In the entries below, find the line with "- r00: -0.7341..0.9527" and the line with "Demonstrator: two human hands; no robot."; give again those lines and every line between them, exactly.
--*--
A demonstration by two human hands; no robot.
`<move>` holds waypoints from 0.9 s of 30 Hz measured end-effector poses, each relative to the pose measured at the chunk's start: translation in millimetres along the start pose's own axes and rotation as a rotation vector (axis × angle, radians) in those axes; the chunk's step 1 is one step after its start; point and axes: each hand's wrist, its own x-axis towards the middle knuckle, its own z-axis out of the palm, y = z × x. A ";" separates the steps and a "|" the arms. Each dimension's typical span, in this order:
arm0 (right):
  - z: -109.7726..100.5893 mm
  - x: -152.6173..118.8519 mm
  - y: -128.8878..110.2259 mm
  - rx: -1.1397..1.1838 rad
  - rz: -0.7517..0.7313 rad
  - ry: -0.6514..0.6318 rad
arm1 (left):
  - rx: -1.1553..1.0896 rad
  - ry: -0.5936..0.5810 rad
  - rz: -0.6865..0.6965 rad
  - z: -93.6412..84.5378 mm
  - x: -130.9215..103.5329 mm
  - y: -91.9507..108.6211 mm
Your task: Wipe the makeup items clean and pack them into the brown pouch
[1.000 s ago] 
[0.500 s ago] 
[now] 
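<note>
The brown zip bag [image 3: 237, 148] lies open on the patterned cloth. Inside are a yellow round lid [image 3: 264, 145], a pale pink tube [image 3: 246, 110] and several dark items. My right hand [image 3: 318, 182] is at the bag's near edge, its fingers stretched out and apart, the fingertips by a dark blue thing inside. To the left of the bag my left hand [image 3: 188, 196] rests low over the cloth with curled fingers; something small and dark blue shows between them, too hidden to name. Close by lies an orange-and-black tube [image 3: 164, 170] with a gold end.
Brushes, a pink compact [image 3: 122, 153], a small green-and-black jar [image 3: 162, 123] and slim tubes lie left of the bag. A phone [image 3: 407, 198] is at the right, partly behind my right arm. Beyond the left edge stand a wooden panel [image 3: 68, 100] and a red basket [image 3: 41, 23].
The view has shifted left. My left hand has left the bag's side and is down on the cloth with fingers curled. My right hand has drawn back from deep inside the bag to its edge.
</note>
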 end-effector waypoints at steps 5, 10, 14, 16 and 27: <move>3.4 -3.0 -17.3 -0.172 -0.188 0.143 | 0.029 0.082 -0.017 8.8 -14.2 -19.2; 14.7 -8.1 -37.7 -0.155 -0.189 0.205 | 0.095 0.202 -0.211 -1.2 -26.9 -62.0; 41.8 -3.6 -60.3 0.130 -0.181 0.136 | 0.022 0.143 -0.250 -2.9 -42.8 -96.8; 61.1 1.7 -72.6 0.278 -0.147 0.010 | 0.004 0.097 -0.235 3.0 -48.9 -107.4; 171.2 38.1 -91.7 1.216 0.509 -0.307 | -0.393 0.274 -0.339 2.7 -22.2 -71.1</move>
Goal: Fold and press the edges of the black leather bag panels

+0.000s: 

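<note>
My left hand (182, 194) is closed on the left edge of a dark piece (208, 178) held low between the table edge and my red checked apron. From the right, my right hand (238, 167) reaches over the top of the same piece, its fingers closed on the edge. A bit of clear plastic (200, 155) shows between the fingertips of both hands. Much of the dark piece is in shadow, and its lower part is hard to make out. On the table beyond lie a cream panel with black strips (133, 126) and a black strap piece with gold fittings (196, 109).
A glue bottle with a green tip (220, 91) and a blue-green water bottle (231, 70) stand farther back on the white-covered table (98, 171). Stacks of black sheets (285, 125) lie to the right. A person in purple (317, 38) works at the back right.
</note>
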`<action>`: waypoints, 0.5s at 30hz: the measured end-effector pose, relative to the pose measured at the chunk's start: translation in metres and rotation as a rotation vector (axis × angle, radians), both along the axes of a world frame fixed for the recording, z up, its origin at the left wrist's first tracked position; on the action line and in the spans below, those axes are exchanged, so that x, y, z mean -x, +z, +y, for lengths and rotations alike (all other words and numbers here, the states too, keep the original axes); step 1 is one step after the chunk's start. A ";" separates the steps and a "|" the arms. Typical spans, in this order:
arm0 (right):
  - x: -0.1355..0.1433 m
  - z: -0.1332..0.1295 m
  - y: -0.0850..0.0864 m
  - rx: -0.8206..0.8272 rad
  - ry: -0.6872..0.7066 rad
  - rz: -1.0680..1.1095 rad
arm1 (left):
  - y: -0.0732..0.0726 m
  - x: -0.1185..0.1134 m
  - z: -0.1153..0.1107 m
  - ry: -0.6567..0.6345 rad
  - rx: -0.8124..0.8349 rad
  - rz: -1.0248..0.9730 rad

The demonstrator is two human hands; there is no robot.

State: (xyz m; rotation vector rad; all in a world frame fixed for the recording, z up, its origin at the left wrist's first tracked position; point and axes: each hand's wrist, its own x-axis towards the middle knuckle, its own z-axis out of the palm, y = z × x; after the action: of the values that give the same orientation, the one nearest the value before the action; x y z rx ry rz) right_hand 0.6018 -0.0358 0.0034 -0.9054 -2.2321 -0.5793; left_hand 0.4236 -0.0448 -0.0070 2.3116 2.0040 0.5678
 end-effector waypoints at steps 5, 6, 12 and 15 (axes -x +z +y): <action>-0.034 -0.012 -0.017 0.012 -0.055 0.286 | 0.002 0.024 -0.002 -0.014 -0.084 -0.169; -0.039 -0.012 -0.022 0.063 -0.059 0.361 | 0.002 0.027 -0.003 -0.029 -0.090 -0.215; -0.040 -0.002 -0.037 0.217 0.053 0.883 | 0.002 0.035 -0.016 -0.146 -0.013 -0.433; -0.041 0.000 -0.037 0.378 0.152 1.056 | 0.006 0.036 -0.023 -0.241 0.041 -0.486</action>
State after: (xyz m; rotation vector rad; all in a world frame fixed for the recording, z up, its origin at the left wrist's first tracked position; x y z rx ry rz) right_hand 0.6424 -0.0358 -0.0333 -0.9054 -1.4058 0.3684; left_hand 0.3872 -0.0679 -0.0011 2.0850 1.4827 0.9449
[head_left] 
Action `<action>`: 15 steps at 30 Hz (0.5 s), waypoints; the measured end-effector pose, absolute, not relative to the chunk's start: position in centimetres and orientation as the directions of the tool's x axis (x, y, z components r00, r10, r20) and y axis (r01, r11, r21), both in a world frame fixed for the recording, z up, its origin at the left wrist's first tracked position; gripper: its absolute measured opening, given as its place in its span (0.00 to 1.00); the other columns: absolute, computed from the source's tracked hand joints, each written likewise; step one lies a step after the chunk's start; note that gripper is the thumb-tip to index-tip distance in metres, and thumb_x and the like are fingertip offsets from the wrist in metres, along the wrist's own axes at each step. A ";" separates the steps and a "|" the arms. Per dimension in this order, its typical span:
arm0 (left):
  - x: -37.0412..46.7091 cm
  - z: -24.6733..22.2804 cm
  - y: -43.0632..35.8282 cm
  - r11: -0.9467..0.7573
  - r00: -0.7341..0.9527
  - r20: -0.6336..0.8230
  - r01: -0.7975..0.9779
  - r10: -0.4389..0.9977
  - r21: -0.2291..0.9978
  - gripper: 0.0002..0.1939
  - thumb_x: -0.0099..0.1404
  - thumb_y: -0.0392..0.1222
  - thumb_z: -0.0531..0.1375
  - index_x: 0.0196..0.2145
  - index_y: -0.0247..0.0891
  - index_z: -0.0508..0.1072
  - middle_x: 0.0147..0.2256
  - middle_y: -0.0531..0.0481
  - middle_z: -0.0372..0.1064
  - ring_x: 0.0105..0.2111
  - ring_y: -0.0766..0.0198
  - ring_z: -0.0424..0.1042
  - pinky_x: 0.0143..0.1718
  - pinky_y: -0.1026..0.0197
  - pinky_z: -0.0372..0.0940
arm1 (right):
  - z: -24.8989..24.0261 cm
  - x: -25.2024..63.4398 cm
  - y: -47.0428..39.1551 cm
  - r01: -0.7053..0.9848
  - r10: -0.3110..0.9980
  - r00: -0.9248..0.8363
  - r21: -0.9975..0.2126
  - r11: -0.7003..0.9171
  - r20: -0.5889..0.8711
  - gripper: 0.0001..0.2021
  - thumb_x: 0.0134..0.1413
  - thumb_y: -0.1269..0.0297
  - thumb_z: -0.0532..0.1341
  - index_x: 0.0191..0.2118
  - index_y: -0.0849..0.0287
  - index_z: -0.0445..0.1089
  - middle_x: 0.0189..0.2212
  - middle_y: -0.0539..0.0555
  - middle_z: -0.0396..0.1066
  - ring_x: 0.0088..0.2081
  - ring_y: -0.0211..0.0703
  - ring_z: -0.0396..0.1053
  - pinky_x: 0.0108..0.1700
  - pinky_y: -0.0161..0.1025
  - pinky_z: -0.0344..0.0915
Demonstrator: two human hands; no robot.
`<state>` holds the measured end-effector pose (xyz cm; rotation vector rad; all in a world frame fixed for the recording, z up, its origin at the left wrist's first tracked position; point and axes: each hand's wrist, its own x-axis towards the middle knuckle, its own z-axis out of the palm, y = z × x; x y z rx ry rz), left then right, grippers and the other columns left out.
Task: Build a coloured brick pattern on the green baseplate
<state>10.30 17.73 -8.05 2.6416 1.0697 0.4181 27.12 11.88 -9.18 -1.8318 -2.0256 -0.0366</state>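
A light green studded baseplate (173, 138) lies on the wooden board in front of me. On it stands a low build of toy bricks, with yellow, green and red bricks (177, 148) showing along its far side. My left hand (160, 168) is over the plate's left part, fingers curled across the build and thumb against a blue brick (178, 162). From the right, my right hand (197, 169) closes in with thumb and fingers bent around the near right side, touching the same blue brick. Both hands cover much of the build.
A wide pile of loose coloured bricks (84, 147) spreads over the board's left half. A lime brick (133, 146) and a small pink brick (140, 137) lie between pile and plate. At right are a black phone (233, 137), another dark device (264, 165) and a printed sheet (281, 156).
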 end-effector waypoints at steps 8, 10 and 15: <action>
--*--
## Exercise response:
  - r00: -0.7341..0.9527
  - r20: -0.6336..0.8230
  - r01: -0.7975..0.9779
  - r10: -0.4389..0.9977
  - r21: -0.2291..0.9978
  - gripper: 0.0002..0.1939
  - thumb_x: -0.0099..0.1404
  - thumb_y: -0.0392..0.1222
  - thumb_z: -0.0531..0.1375
  - index_x: 0.0196..0.2145
  - index_y: -0.0247..0.0891
  - index_z: -0.0508..0.1072
  - middle_x: 0.0147..0.2256
  - middle_y: -0.0531..0.0481
  - middle_z: -0.0372..0.1064
  - ring_x: 0.0105..0.2111
  - ring_y: -0.0766..0.0198
  - ring_z: -0.0424..0.1042
  - pinky_x: 0.0143..0.1718
  - pinky_y: -0.1026..0.0197
  - pinky_z: -0.0372..0.0940
arm1 (right):
  - z: -24.8989..24.0261 cm
  - x: -25.2024..63.4398 cm
  - y: -47.0428..39.1551 cm
  - r01: -0.7053..0.9848
  - r10: -0.3110..0.9980
  - r00: -0.9248..0.8363
  - r21: -0.9975..0.2126
  - r11: -0.7003..0.9171
  - r20: -0.5889..0.8711
  - gripper: 0.0001..0.2021
  - thumb_x: 0.0134..0.1413
  - thumb_y: -0.1269..0.0297
  - thumb_z: -0.0532..0.1341
  - index_x: 0.0191..0.2118
  - index_y: -0.0849..0.0287
  - index_z: -0.0445..0.1089
  - middle_x: 0.0189..0.2212
  - middle_y: -0.0539..0.0555
  - middle_z: -0.0396..0.1066
  - ring_x: 0.0088..0.2081
  - ring_y: -0.0211..0.0703
  - ring_z: -0.0396..0.1053
  - pinky_x: 0.0108..0.1700
  - pinky_y: -0.0161..0.1025
  - pinky_z: -0.0344..0.0915
Demonstrator: two human hands; no robot.

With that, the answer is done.